[libvirt] [RFC PATCH v2 3/3] qemu: memory pre-pinning support for RDMA migration

Jiri Denemark jdenemar at redhat.com
Tue Feb 4 14:56:12 UTC 2014


On Mon, Jan 13, 2014 at 14:28:12 +0800, mrhines at linux.vnet.ibm.com wrote:
> From: "Michael R. Hines" <mrhines at us.ibm.com>
> 
> RDMA Live migration requires registering memory with the hardware,

Hmm, I forgot to ask when I was reviewing the previous patch but does
any of this RDMA migration functionality require special privileges or
is any unprivileged process able to use RDMA?

> and thus QEMU offers a new 'capability' which supports the ability
> to pre-register / mlock() the guest memory in advance for higher
> RDMA performance before the migration begins.
> 
> This patch exposes this capability with the following example usage:
> 
> virsh migrate --live --rdma-pin-all --migrateuri rdma:hostname domain qemu+ssh://hostname/system

The URI should be rdma://hostname

> This capability is disabled by default, and thus ommiting it will
> cause QEMU to register the memory with the hardware in an on-demand basis.
> 
> Signed-off-by: Michael R. Hines <mrhines at us.ibm.com>
> ---
>  include/libvirt/libvirt.h.in |  1 +
>  src/qemu/qemu_migration.c    | 64 ++++++++++++++++++++++++++++++++++++++++++++
>  src/qemu/qemu_migration.h    |  3 ++-
>  src/qemu/qemu_monitor.c      |  2 +-
>  src/qemu/qemu_monitor.h      |  1 +
>  tools/virsh-domain.c         |  7 +++++
>  6 files changed, 76 insertions(+), 2 deletions(-)
> 
> diff --git a/include/libvirt/libvirt.h.in b/include/libvirt/libvirt.h.in
> index 5ac2694..476521b 100644
> --- a/include/libvirt/libvirt.h.in
> +++ b/include/libvirt/libvirt.h.in
> @@ -1192,6 +1192,7 @@ typedef enum {
>      VIR_MIGRATE_OFFLINE           = (1 << 10), /* offline migrate */
>      VIR_MIGRATE_COMPRESSED        = (1 << 11), /* compress data during migration */
>      VIR_MIGRATE_ABORT_ON_ERROR    = (1 << 12), /* abort migration on I/O errors happened during migration */
> +    VIR_MIGRATE_RDMA_PIN_ALL      = (1 << 13), /* RDMA memory pinning */
>  } virDomainMigrateFlags;
>  
>  
> diff --git a/src/qemu/qemu_migration.c b/src/qemu/qemu_migration.c
> index 1e0f538..f4358ba 100644
> --- a/src/qemu/qemu_migration.c
> +++ b/src/qemu/qemu_migration.c
> @@ -1566,6 +1566,46 @@ cleanup:
>  }
>  
>  static int
> +qemuMigrationSetPinAll(virQEMUDriverPtr driver,
> +                            virDomainObjPtr vm,
> +                            enum qemuDomainAsyncJob job)

Bad indentation.

> +{
> +    qemuDomainObjPrivatePtr priv = vm->privateData;
> +    int ret;
> +
> +    if (qemuDomainObjEnterMonitorAsync(driver, vm, job) < 0)
> +        return -1;
> +
> +    ret = qemuMonitorGetMigrationCapability(
> +                priv->mon,
> +                QEMU_MONITOR_MIGRATION_CAPS_RDMA_PIN_ALL);

Is this capability always present when QEMU supports RDMA migration?
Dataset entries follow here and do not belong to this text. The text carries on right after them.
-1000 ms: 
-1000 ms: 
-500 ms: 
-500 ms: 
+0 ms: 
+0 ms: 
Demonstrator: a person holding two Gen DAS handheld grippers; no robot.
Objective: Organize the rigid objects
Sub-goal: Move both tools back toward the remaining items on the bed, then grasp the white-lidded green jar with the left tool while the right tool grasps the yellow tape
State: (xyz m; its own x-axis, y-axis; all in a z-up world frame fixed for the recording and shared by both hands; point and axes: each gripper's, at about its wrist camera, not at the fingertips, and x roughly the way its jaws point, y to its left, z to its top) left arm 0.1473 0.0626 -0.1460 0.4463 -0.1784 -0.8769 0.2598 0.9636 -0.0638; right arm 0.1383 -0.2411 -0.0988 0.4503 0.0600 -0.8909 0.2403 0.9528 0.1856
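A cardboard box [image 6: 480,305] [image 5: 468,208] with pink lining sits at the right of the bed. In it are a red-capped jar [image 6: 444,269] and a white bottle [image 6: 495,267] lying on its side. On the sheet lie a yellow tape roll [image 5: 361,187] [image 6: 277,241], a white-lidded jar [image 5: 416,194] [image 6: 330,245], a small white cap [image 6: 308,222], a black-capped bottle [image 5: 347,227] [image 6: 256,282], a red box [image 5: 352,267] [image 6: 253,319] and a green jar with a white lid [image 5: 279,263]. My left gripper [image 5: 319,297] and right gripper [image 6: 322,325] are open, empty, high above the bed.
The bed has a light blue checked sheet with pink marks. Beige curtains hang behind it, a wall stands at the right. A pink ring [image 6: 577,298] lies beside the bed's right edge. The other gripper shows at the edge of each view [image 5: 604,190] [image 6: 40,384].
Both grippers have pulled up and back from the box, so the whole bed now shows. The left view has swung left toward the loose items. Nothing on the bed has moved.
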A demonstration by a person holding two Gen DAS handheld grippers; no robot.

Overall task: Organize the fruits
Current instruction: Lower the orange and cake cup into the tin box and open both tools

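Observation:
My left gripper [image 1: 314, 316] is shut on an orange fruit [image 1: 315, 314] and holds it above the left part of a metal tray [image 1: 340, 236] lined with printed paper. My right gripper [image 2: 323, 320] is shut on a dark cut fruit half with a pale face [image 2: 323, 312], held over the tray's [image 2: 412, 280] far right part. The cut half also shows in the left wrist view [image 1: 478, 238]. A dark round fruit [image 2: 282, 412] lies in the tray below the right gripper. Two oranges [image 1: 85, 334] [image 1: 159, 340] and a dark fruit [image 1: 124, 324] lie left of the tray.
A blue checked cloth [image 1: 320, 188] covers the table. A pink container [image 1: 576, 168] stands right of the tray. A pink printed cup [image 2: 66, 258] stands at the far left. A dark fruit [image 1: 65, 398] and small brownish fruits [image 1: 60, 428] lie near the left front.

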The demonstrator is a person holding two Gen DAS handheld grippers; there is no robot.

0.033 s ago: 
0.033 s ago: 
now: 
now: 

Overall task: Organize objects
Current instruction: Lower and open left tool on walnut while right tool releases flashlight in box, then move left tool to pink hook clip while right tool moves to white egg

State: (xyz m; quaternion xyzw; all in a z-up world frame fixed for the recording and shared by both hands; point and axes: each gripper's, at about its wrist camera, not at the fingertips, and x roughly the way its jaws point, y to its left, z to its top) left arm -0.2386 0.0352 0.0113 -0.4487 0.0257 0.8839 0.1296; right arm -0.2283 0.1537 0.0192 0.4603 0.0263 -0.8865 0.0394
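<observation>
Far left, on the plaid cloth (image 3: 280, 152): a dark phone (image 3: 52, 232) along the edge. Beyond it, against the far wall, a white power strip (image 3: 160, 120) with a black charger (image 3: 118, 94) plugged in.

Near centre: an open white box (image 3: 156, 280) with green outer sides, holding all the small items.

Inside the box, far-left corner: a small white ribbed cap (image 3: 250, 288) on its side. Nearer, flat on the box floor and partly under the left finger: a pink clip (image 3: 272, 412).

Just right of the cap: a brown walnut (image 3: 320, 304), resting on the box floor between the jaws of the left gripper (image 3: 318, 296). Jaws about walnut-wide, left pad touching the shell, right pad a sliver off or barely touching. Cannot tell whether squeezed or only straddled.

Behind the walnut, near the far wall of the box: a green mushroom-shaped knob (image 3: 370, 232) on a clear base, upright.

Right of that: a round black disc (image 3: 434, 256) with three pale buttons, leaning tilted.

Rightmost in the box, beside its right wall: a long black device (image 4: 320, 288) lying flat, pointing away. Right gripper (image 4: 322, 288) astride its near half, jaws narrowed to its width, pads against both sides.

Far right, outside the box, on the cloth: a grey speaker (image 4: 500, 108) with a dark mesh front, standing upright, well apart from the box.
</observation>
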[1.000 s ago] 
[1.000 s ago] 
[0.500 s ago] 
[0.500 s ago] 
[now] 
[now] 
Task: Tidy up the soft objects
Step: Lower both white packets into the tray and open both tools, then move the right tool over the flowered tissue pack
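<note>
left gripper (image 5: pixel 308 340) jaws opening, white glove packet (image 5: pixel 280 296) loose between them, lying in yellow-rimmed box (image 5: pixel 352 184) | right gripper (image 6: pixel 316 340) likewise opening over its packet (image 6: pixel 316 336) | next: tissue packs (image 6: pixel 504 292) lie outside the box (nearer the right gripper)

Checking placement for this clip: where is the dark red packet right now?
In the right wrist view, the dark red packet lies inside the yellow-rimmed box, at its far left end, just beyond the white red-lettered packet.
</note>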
If
so, it could be used when we check if QEMU supports RDMA migration.

> +
> +    if (ret < 0) {
> +        goto cleanup;
> +    } else if (ret == 0) {
> +        if (job == QEMU_ASYNC_JOB_MIGRATION_IN) {
> +            virReportError(VIR_ERR_ARGUMENT_UNSUPPORTED, "%s",
> +                           _("rdma pinning migration is not supported by "
> +                             "target QEMU binary"));
> +        } else {
> +            virReportError(VIR_ERR_ARGUMENT_UNSUPPORTED, "%s",
> +                           _("rdma pinning migration is not supported by "
> +                             "source QEMU binary"));
> +        }
> +        ret = -1;
> +        goto cleanup;
> +    }
> +
> +    ret = qemuMonitorSetMigrationCapability(
> +                priv->mon,
> +                QEMU_MONITOR_MIGRATION_CAPS_RDMA_PIN_ALL);
> +
> +cleanup:
> +    qemuDomainObjExitMonitor(driver, vm);
> +    return ret;
> +}
> +
> +static int
>  qemuMigrationWaitForSpice(virQEMUDriverPtr driver,
>                            virDomainObjPtr vm)
>  {
> @@ -2395,6 +2435,18 @@ qemuMigrationPrepareAny(virQEMUDriverPtr driver,
>                                      QEMU_ASYNC_JOB_MIGRATION_IN) < 0)
>          goto stop;
>  
> +    if (flags & VIR_MIGRATE_RDMA_PIN_ALL &&
> +        qemuMigrationSetPinAll(driver, vm,
> +                                    QEMU_ASYNC_JOB_MIGRATION_IN) < 0)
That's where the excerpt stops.